Second Homes are “Harder to Find”

A story of property appreciation, YES APPRECIATION!  and guess what, it’s in a second home market. 78.2 million baby boomers want to live in rare-air vacation home markets. this is where they are moving…

From The DailyGazette.com 

Report: Homes harder to find
Affordability of housing shrinking as prices accelerate
Wednesday, July 23, 2008
By Stephen Williams (Contact)
Gazette Reporter

CAPITAL REGION — Finding affordable housing is becoming harder as real estate prices rise in the Capital Region, according to a new state report.
Second-home purchases in the rural counties north and south of the Schenectady-Albany-Troy area are among reasons prices are higher, even as inner cities continue to struggle with difficult housing issues, the report found.
“Housing affordability was the common issue raised at each of the region’s focus group meetings,” states the Capital District Regional Report prepared by the state Division of Housing and Community Renewal.
The report is part of an unprecedented series of nine reports being written by the housing agency on regional trends around the state, to be used in developing future state housing policies.
“I don’t want to sit in Albany and tell these communities what they need.
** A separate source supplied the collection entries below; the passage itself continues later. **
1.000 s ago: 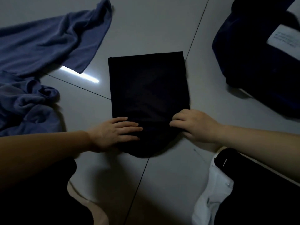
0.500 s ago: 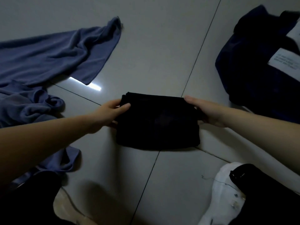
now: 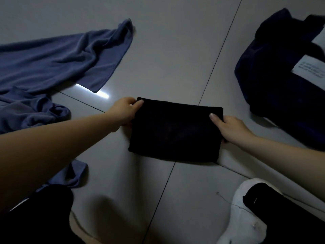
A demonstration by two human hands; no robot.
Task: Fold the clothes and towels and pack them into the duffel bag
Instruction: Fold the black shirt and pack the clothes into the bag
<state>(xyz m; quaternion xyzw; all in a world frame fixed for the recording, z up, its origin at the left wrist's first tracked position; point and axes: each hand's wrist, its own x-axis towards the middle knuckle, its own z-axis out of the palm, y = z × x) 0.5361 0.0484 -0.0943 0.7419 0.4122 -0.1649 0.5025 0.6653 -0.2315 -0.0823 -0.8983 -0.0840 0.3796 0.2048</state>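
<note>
Folded black garment (image 3: 175, 132) lying flat on the tiled floor (image 3: 175, 50), between the person's knees and the dark duffel bag (image 3: 281, 95), which sits well apart at upper right. The left hand (image 3: 124, 111) pinches the garment's far left corner — thumb on top, fingers curled beneath the edge. The right hand (image 3: 230, 128) grips the right short edge, with a thumb over the cloth and the other fingers hidden under it.

Orientation: the packet is a rectangle whose long axis runs left to right across the view, tilted slightly so the right end lies lower. Which edge is the fold cannot be told in this dim light.

Risks, as judged: if the packet is lifted by its ends alone, the unsupported middle may sag and the layers slide open; a grip on only the top layer would unfold it. An unfolded blue towel (image 3: 61, 59) lies nearby at left, touching neither hand.
</note>
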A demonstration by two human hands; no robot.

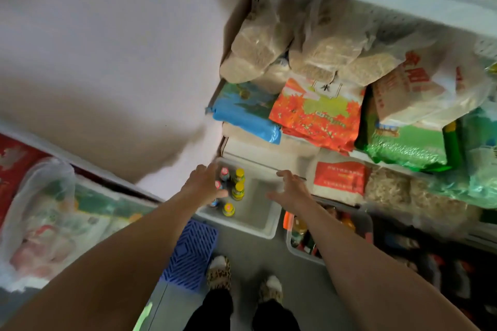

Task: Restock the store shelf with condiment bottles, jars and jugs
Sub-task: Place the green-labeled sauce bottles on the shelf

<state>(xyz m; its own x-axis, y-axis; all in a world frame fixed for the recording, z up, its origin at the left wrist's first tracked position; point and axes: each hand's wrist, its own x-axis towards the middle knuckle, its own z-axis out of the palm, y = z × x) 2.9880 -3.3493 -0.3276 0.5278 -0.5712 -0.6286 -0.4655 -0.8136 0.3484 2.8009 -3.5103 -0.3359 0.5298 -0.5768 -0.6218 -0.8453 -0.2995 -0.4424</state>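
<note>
grey floor (242,247), both hands over bin (265,227), fingers spread

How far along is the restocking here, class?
Done: nothing plainly shelved; the shelves show only sacks of grain. In hand: the left hand touches small yellow- and red-capped bottles inside the mostly empty white plastic bin; the right hand hovers open. Left: those bottles, plus the fuller clear bin.

A small grocery shop. Metal shelving with a perforated back panel (403,21) holds stacked sacks of rice (317,113) and grain. Plastic bins of condiment bottles (238,191) sit on the floor.
</note>
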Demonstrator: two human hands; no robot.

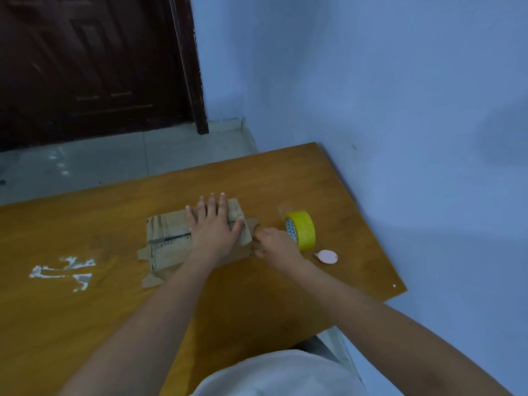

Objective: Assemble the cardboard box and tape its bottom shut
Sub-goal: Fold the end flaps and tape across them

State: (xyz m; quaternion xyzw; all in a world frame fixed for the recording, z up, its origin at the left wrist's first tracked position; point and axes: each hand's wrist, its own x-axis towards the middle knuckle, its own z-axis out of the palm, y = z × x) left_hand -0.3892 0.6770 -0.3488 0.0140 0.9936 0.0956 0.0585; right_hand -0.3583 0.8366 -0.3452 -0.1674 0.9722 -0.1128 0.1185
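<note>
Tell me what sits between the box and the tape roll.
In the head view, the right hand lies between the box and the tape roll, its fingers at the box's right end.

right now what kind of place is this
Probably a plain room in a home or small office, not a workshop: a wooden table pushed against a painted wall, a dark door and a tiled floor.

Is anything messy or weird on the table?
Yes. White scraps of torn residue are stuck on the wooden table to the left, like leftover tape. The cardboard box looks worn, with dark streaks and tape ends hanging over its edges. The yellow tape roll and small pink oval thing look fine.
</note>
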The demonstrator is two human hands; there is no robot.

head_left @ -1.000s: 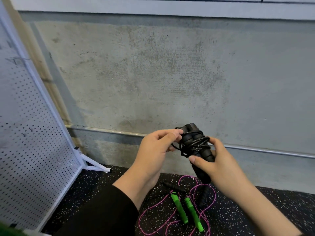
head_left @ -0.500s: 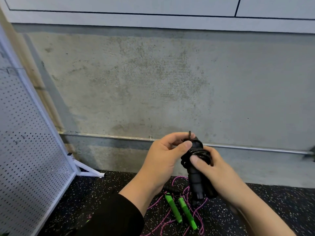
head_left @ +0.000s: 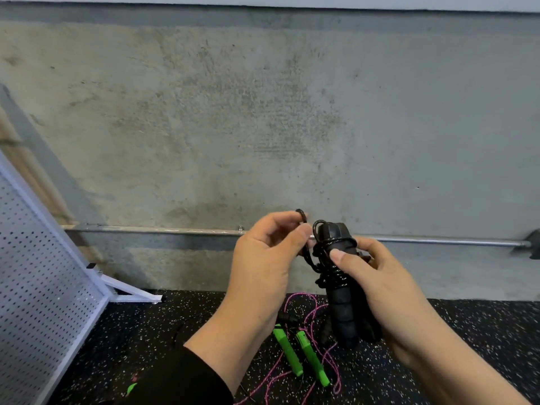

This is the start of a conversation,” Deborah VanAmerongen, the state housing commissioner, said in an interview.
The report looks at housing trends in Albany, Schenectady, Saratoga, Rensselaer, Warren, Washington, Greene and Columbia counties.
Focus groups met in each county last spring. That was recent enough that participants were aware of impacts on housing prices from the national mortgage crisis, VanAmerongen said.
Based on comments, there’s a concern that high-tech jobs brought in by the Tech Valley economic development initiatives will push housing prices higher, to the detriment of people needing low- and moderate-income housing.
“The influx of people with higher income levels is going to push up housing prices and rentals,” VanAmerongen said.
Particularly in Saratoga and Warren counties, people from outside the region are also buying second or seasonal homes, paying prices that make housing less affordable for year-round residents.
Since the 2001 terrorist attacks, “people from New York City are interested in buying houses in the Hudson Valley, and even up into the northern part of the valley,” VanAmerongen said.
Figures compiled by the Capital District Regional Planning Commission show the leading areas for in-migration to the Capital Region are New York City and Suffolk County.
The split between high-income seasonal residents driving up prices in areas where year-round residents have lower wages was even more pronounced in an earlier report that focused on the Adirondacks and North Country, VanAmerongen said.
According to the report, the median value of an owner-occupied house in the Capital Region rose from $103,624 in 2000 to $172,758 in 2006 — about 67 percent.
The price trend was most dramatic in Saratoga and Warren counties.
The median household income for the region, meanwhile, rose 22 percent, from $43,130 to $52,566.